Comments to draft-freed-charset-reg-04.txt from Martin J. Dürst on 1997-10-13 (ietf-charsets@w3.org from October to December 1997)

From: Martin J. Dürst <mduerst@ifi.unizh.ch>
Date: Mon, 13 Oct 1997 18:43:20 +0100 (MET)
To: ietf-charsets@INNOSOFT.COM
Message-id: <Pine.SUN.3.96.971013174322.12334E-100000@enoshima.ifi.unizh.ch>
Hello everybody,

Here some comments to draft-freed-charset-reg-04.txt.
In general, extremely good work. Terminology is much
better than in previous editions.

A few nits follow:



> Network Working Group                      Ned Freed, Innosoft
> Internet Draft                                 Jon Postel, ISI
>                               <draft-freed-charset-reg-04.txt>
> 
>                          IANA Charset
>                    Registration Procedures
> 
>                         September 1997

> 1.  Abstract
> 
> MIME [RFC-2045, RFC-2046, RFC-2047, RFC-2184] and various
> other modern Internet protocols are capable of using many
> different charsets. This in turn means that the ability to
> label different charsets is essential. This registration
> procedure exists solely to associate a specific name or names
> with a given charset and to give an indication of whether or
> not a given charset can be used in MIME text objects. In
> particular, the general applicability and appropriateness of a
> given registered charset is a protocol issue, not a
> registration issue, and is not dealt with by this registration
> procedure.

MIME is cited in full; maybe it would be nice to have some
other references for other Internet protocols. The most
important ones I know (HTTP,...) do so by reference to
MIME, but there may be others.


> 2.2.  Character
> 
> A member of a set of elements used for the organisation,
> control, or representation of data.

Verbatim from ISO standards. A refenence might help
people to understand that this definition is the same
as the ISO definition.


> 2.3.  Charset
> 
> The term "charset" (referred to as a "character set" in
> previous versions of this document) is used here to refer to a
> method of converting a sequence of octets into a sequence of
> characters. This conversion may also optionally produce
> additional control information such as directionality
> indicators.

Very good to use "Charset" throughout the document!
Many people, esp. those with a math background, had
problems with "character set".


> This definition is intended to allow charsets to be defined in
> a variety of different ways, from simple single-table mappings
> such as US-ASCII to complex table switching methods such as
> those that use ISO 2022's techniques, to be used as charsets.

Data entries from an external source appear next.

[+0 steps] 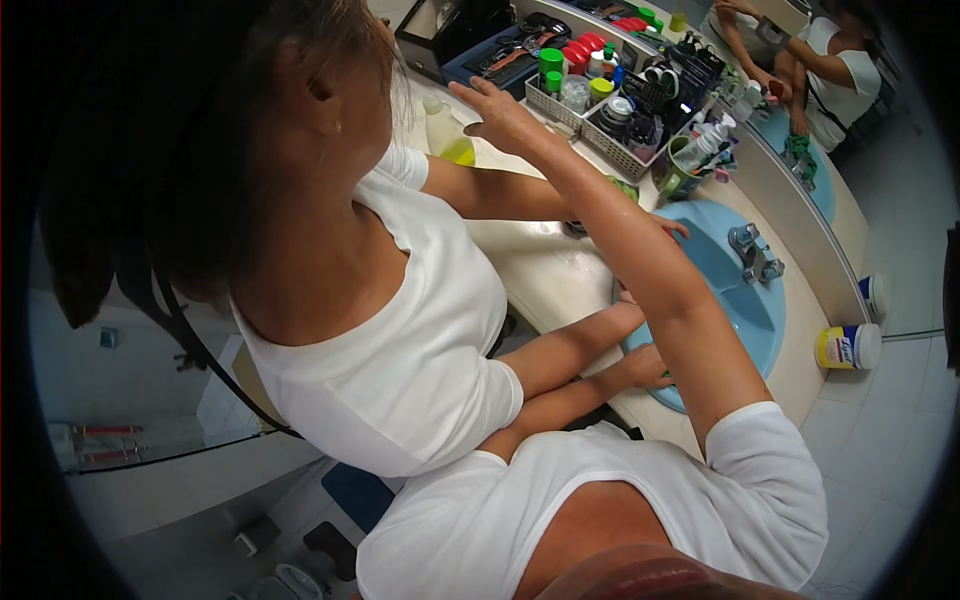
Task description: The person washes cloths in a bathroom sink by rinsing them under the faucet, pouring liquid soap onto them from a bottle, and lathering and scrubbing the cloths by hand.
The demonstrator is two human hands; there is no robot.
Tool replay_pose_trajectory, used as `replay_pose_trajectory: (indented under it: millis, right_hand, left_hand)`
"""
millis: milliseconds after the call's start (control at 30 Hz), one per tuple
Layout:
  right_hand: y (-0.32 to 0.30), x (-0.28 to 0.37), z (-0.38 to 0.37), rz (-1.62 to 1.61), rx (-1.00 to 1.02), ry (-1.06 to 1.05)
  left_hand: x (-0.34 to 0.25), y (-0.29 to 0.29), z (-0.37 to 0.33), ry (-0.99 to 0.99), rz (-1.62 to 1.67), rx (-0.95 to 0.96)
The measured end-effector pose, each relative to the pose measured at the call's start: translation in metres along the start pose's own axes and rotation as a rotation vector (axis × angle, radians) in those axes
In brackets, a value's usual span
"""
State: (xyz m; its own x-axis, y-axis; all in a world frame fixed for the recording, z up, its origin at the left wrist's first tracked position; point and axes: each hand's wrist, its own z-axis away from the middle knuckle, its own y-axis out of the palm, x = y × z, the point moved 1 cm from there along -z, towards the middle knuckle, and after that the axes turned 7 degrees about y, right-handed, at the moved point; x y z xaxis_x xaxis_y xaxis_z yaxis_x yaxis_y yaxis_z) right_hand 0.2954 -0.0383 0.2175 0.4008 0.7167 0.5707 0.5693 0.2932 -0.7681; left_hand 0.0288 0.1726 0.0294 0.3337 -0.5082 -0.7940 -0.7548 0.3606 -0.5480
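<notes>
My right hand point(497, 114) is stretched across the counter with its fingers apart and nothing in them. Just beyond it stands a clear bottle of yellow-green liquid point(440, 128), apart from the fingers. Low at the near edge of the blue sink point(745, 325) is my left hand point(648, 367), its fingers curled. A scrap of green shows at their tips, and the mirror shows a bunched green cloth point(799, 148) under a hand. Another person in white point(390, 330) leans in from the left; that person's hands point(672, 226) reach over the sink, partly behind my right arm.
Grey baskets point(625, 150) of jars and bottles line the back of the counter point(530, 255). A green cup point(676, 180) holds toothbrushes and a pump bottle. The chrome faucet point(755, 253) sits at the sink's far right. A yellow wipes tub point(848, 347) stands at the right end.
</notes>
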Motion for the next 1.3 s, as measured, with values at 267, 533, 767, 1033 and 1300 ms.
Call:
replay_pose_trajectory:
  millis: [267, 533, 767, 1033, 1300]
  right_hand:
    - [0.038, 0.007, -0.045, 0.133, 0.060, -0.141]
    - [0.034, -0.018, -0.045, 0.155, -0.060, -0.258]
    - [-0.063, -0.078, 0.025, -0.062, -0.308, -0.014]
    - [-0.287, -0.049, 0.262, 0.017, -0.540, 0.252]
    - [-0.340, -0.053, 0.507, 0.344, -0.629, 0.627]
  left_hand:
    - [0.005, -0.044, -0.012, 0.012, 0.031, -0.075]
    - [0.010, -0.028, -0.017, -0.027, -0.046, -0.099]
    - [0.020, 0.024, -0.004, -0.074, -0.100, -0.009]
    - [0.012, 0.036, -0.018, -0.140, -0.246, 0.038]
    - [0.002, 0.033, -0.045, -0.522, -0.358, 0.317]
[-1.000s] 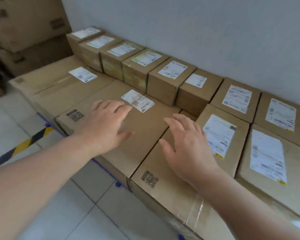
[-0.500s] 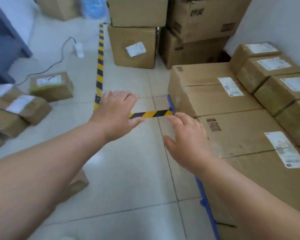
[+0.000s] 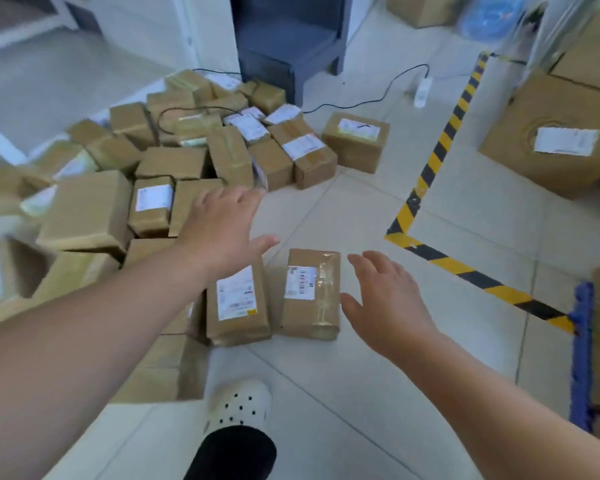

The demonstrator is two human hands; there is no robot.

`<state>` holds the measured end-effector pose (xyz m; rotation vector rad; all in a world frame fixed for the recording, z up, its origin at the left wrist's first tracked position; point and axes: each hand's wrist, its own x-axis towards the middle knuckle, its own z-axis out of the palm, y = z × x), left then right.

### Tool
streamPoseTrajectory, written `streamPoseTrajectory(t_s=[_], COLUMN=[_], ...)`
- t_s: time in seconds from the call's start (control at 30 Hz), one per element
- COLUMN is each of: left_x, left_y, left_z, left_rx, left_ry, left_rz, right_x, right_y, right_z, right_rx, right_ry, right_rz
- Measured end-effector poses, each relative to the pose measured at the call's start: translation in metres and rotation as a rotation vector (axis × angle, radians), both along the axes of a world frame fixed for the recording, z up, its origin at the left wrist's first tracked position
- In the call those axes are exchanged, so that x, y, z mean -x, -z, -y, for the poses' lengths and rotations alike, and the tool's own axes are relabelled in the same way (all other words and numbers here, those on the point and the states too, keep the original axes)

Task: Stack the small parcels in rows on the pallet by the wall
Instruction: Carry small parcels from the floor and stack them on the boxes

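Two parcels [image 3: 274, 299] lie side by side on the floor [image 3: 378, 209], a parcel heap [image 3: 174, 157] behind them, leftward.

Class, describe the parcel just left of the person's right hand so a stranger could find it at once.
From the corner of the yellow-and-black floor tape, look left to the near edge of the parcel heap. Two parcels lie side by side there; the taped parcel is the right one. Glossy clear tape and a small red-printed label set it apart from its neighbour.
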<state>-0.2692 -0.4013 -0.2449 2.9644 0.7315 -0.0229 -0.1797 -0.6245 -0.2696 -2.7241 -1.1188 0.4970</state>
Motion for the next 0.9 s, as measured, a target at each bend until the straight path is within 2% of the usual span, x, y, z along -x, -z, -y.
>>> streamPoseTrajectory(t_s=[0.27, 0.4, 0.63, 0.8, 0.9], left_x=[0.085, 0.093, 0.062, 0.048, 0.042], left_y=[0.057, 0.089, 0.130, 0.147, 0.155], left_z=[-0.038, -0.030, -0.018, -0.025, -0.023], left_rx=[0.152, 0.383, 0.862, 0.988, 1.109], left_ry=[-0.338, -0.447, -0.650, -0.851, -0.919], left_rz=[-0.145, -0.154, -0.033, -0.031, -0.040], right_x=[0.032, 0.038, 0.024, 0.011, 0.006], right_y=[0.064, 0.095, 0.139, 0.163, 0.165], right_z=[-0.082, -0.093, -0.089, -0.084, -0.082], right_rx=[0.056, 0.091, 0.065, -0.103, -0.172], right_ry=[-0.079, 0.010, 0.469, 0.825, 0.945], right_rz=[-0.113, -0.149, -0.270, -0.564, -0.719])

The last clause seems superfluos. We can speak about definition
or use; it's the same here, because it would be strange if we
could define things we couldn't use or vice versa.


> 2.5.  Character Encoding Scheme
> 
> A Character Encoding Scheme (CES) is a mapping from a Coded
> Character Set or several coded character sets to a set of
> octets. A given CES is typically associated with a single CCS;
> for example, UTF-8 applies only to ISO 10646.

I would change "is typically" to "may be". For the ISO-8859
series, the "8bit" mapping is associated with many CSS.

If we take the CSS as part of the CES, then "typically" is
also not adequate, because a given CES is then always
associated to a single CSS (or a fixed set of CSSs).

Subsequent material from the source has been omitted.